И вот конец рабочего дня. Мы с докторами хорошо приняли на грудь в предвкушении ужина. Даже я бы сказал, лишку хватили. Причем настолько, что по моим глазам только слепой не смог бы определить насколько хорошо я к ужину подготовился. Мало того, я еще и закурил. Совсем меня повело. Но соображал я четко.
И тут, как поп на еврейскую свадьбу, совершенно неожиданно, заходит этот самый генерал. В моей пьяной, но соображающей башке пронеслось: взыскание, доклад начальнику штаба воздушной армии, удаление из Чернобыля, снятие с должности и увольнение из армии на пятьдесят процентов пенсии. Ну и все сопутствующие этой процедуре ужасы.
Сверкнувшей молнией пронесся план спасения. Он запретил курить. Нарушение этого запрета нехорошо, но не смертельно. Максимум на строгач потянет. Главное, что без доклада. Второе, что делают фокусники, что бы отвлечь внимание публики?
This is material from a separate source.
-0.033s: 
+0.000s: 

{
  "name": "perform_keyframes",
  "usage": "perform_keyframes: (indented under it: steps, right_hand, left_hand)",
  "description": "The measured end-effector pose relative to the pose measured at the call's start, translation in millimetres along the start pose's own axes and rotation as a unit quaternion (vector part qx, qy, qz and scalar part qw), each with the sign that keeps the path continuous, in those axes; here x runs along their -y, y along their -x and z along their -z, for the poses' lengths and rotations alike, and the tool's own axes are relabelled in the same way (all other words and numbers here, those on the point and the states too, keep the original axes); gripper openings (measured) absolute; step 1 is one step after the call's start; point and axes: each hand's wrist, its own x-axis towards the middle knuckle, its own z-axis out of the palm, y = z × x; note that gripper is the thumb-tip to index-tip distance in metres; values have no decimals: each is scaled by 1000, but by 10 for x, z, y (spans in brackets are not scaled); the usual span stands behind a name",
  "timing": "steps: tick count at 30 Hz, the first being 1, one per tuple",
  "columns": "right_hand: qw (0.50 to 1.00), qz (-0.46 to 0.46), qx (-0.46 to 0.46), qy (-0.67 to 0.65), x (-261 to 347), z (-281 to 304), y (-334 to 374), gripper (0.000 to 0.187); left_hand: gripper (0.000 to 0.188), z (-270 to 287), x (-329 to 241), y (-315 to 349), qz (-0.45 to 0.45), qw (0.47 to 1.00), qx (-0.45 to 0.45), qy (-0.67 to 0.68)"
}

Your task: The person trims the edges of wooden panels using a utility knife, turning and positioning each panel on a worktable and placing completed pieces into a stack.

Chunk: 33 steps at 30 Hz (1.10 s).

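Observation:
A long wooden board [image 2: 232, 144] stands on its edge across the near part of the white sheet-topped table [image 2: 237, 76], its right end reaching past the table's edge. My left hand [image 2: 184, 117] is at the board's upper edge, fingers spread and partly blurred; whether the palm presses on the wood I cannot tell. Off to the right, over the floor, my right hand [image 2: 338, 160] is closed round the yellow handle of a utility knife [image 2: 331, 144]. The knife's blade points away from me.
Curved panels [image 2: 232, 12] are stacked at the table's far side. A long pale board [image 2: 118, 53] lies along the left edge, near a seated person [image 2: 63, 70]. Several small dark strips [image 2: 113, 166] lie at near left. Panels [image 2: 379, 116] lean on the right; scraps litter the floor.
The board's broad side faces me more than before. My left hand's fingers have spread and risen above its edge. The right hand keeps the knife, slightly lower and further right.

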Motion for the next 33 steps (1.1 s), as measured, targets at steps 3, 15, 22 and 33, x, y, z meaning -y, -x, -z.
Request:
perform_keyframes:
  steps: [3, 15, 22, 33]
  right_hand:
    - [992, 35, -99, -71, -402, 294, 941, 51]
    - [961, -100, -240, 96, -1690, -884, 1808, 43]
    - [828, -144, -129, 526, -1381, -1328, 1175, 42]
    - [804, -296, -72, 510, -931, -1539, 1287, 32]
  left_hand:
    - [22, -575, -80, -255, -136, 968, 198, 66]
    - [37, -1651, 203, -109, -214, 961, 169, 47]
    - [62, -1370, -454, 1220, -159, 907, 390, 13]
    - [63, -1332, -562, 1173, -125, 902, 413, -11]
Правильно пассы. А что эффективнее всего снижает уровень наказания? Правильно − раскаяние.
Описав в воздухе правой рукой с зажатой в ней на виду горящей сигаретой широкий и эффективный полукруг, я, якобы спрятал за спиной дымящийся окурок. А чтобы генерал не заметил оловянного блеска в моих бесстыжих, залитых под пробку глазах, я низко опустил голову.
Вид кающегося грешника, неловко попытавшегося скрыть следы преступления, растрогал генерала.
− Что, стыдно тебе? − отечески вопросил он.
Я удрученно покивал низко опущенной головой. Говорить я не мог, я это знал, так как за минуту до его прихода, заплетающимся языком разговаривал с моим оперативным дежурным.
− Не будешь больше нарушать?
Я так же стыдливо отрицательно покивал головой.
− Ну, смотри у меня, не кури. Завтра вертолеты летают?
Тут уже одних кивков головой мало. Надо было доложить погоду и озвучить заявки на вертолеты. Но сделать этого я не мог, по той же причине. И я, низко склонив голову, продолжая горько каяться, удрученно пожал плечами, типа: «Пока сказать не могу».
− Ну, ладно-ладно, − генерал продолжал играть роль доброго отца, − не переживай ты так. Завтра утром на докладе расскажешь как да что.
С этими словами он развернулся и вышел из дежурки. А я, наконец, перевел дыхание, так как старался все это время не дышать, а затем жадно присосался к, все еще дымящейся между моими пальцами, сигарете.